The tests for gene duplication event inference accuracy were performed on the simulated “flies” and “primates” dataset from [32 (link)] and a simulated “metazoa” dataset from [34 (link)]. To model real data, the flies and primate datasets used known species trees, parameters for divergence times, duplication rates, loss rates, population sizes, and generation times. Trees were simulated with varying effective population sizes and duplication rates so as to model incomplete lineage sorting [32 (link), 34 (link)]. The flies dataset consisted of 12,000 trees with 12 species and 12,032 gene duplication events. The primates dataset consisted of 7500 trees with 17 species and 16,066 gene duplication events. The metazoa dataset intended to emulate the complexity of real data by using heterogeneity in rates of duplication and loss, a complex model of sequence evolution, and then inferring trees with a homogenous, simple model [34 (link)]. It consisted of 2000 gene trees with 40 species and 4967 gene duplication events. For comparison, Forester [29 (link)], DLCpar (full), DLCpar (search) [32 (link)], and the overlap algorithm (i.e., without OrthoFinder’s tree resolution) were also tested.
All methods were provided with the input rooted gene tree and, where appropriate, the rooted species tree (Forester and DLCpar).
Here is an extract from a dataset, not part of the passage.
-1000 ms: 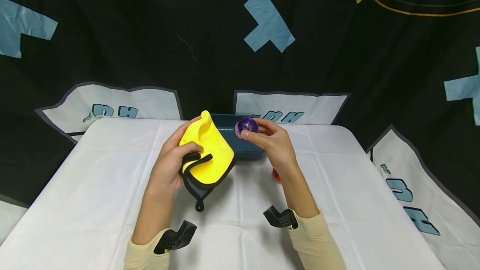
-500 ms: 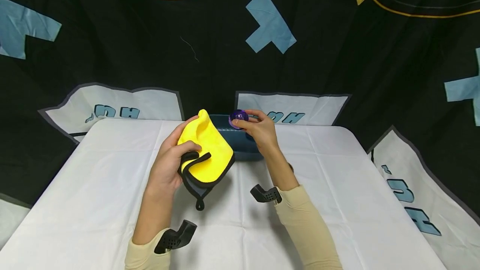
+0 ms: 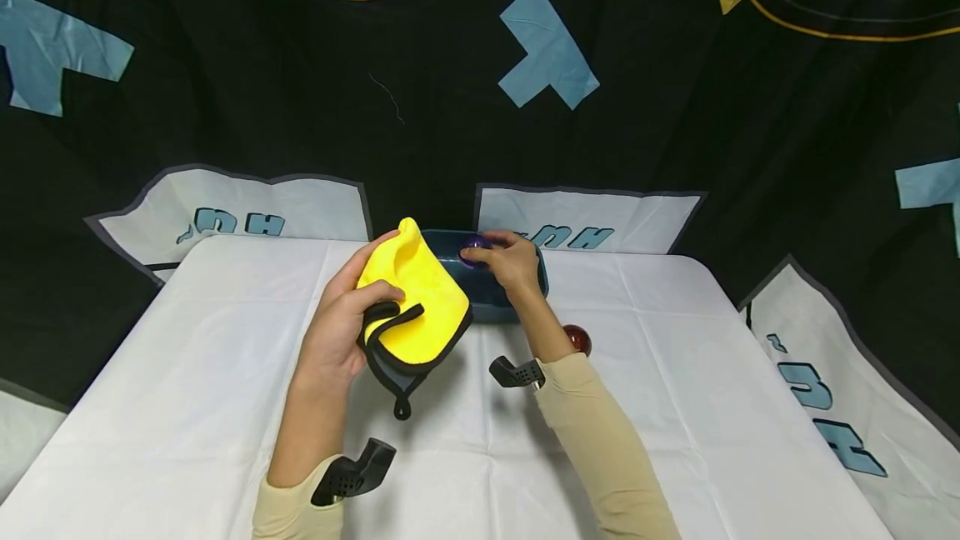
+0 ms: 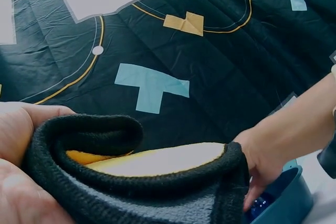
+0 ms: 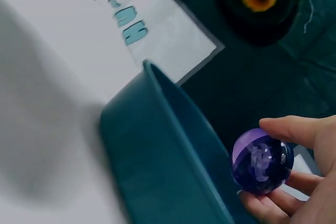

No other parameters required specification for any of the other methods. The rooted gene trees were provided as part of the simulated data for the flies and primates datasets. Multiple sequence alignment (MSA) files were provided for the metazoa dataset. For this dataset, gene trees were inferred from the MSAs using FastTree so as to also include a potential level of tree inference error and were rooted with reconroot [32 (link)]. The OrthoFinder rooting algorithm was not used so as to avoid inadvertently biasing the results in favor of OrthoFinder. All methods were provided with the same input rooted gene trees. The complete set of gene duplication events identified by each of the methods was compared against the ground truth gene duplication events. An inferred gene duplication was identified as correct if the two sets of genes observed post-duplication exactly matched the two sets of genes post-duplication from the ground truth data.
The performance testing of the methods for identifying gene duplication events was performed on the orthogroup trees from the 4- to 128-species Fungi datasets as inferred by OrthoFinder with default parameters. The commands for Forester and DLCpar were run in parallel using GNU Parallel [42 ] using 16 threads on these gene trees. The OrthoFinder method was run via the “scripts/resolve.py” program included as part of the OrthoFinder distribution. To allow testing, the species-overlap method was also implemented in OrthoFinder and was run using the same program with the option “--no_resolve.”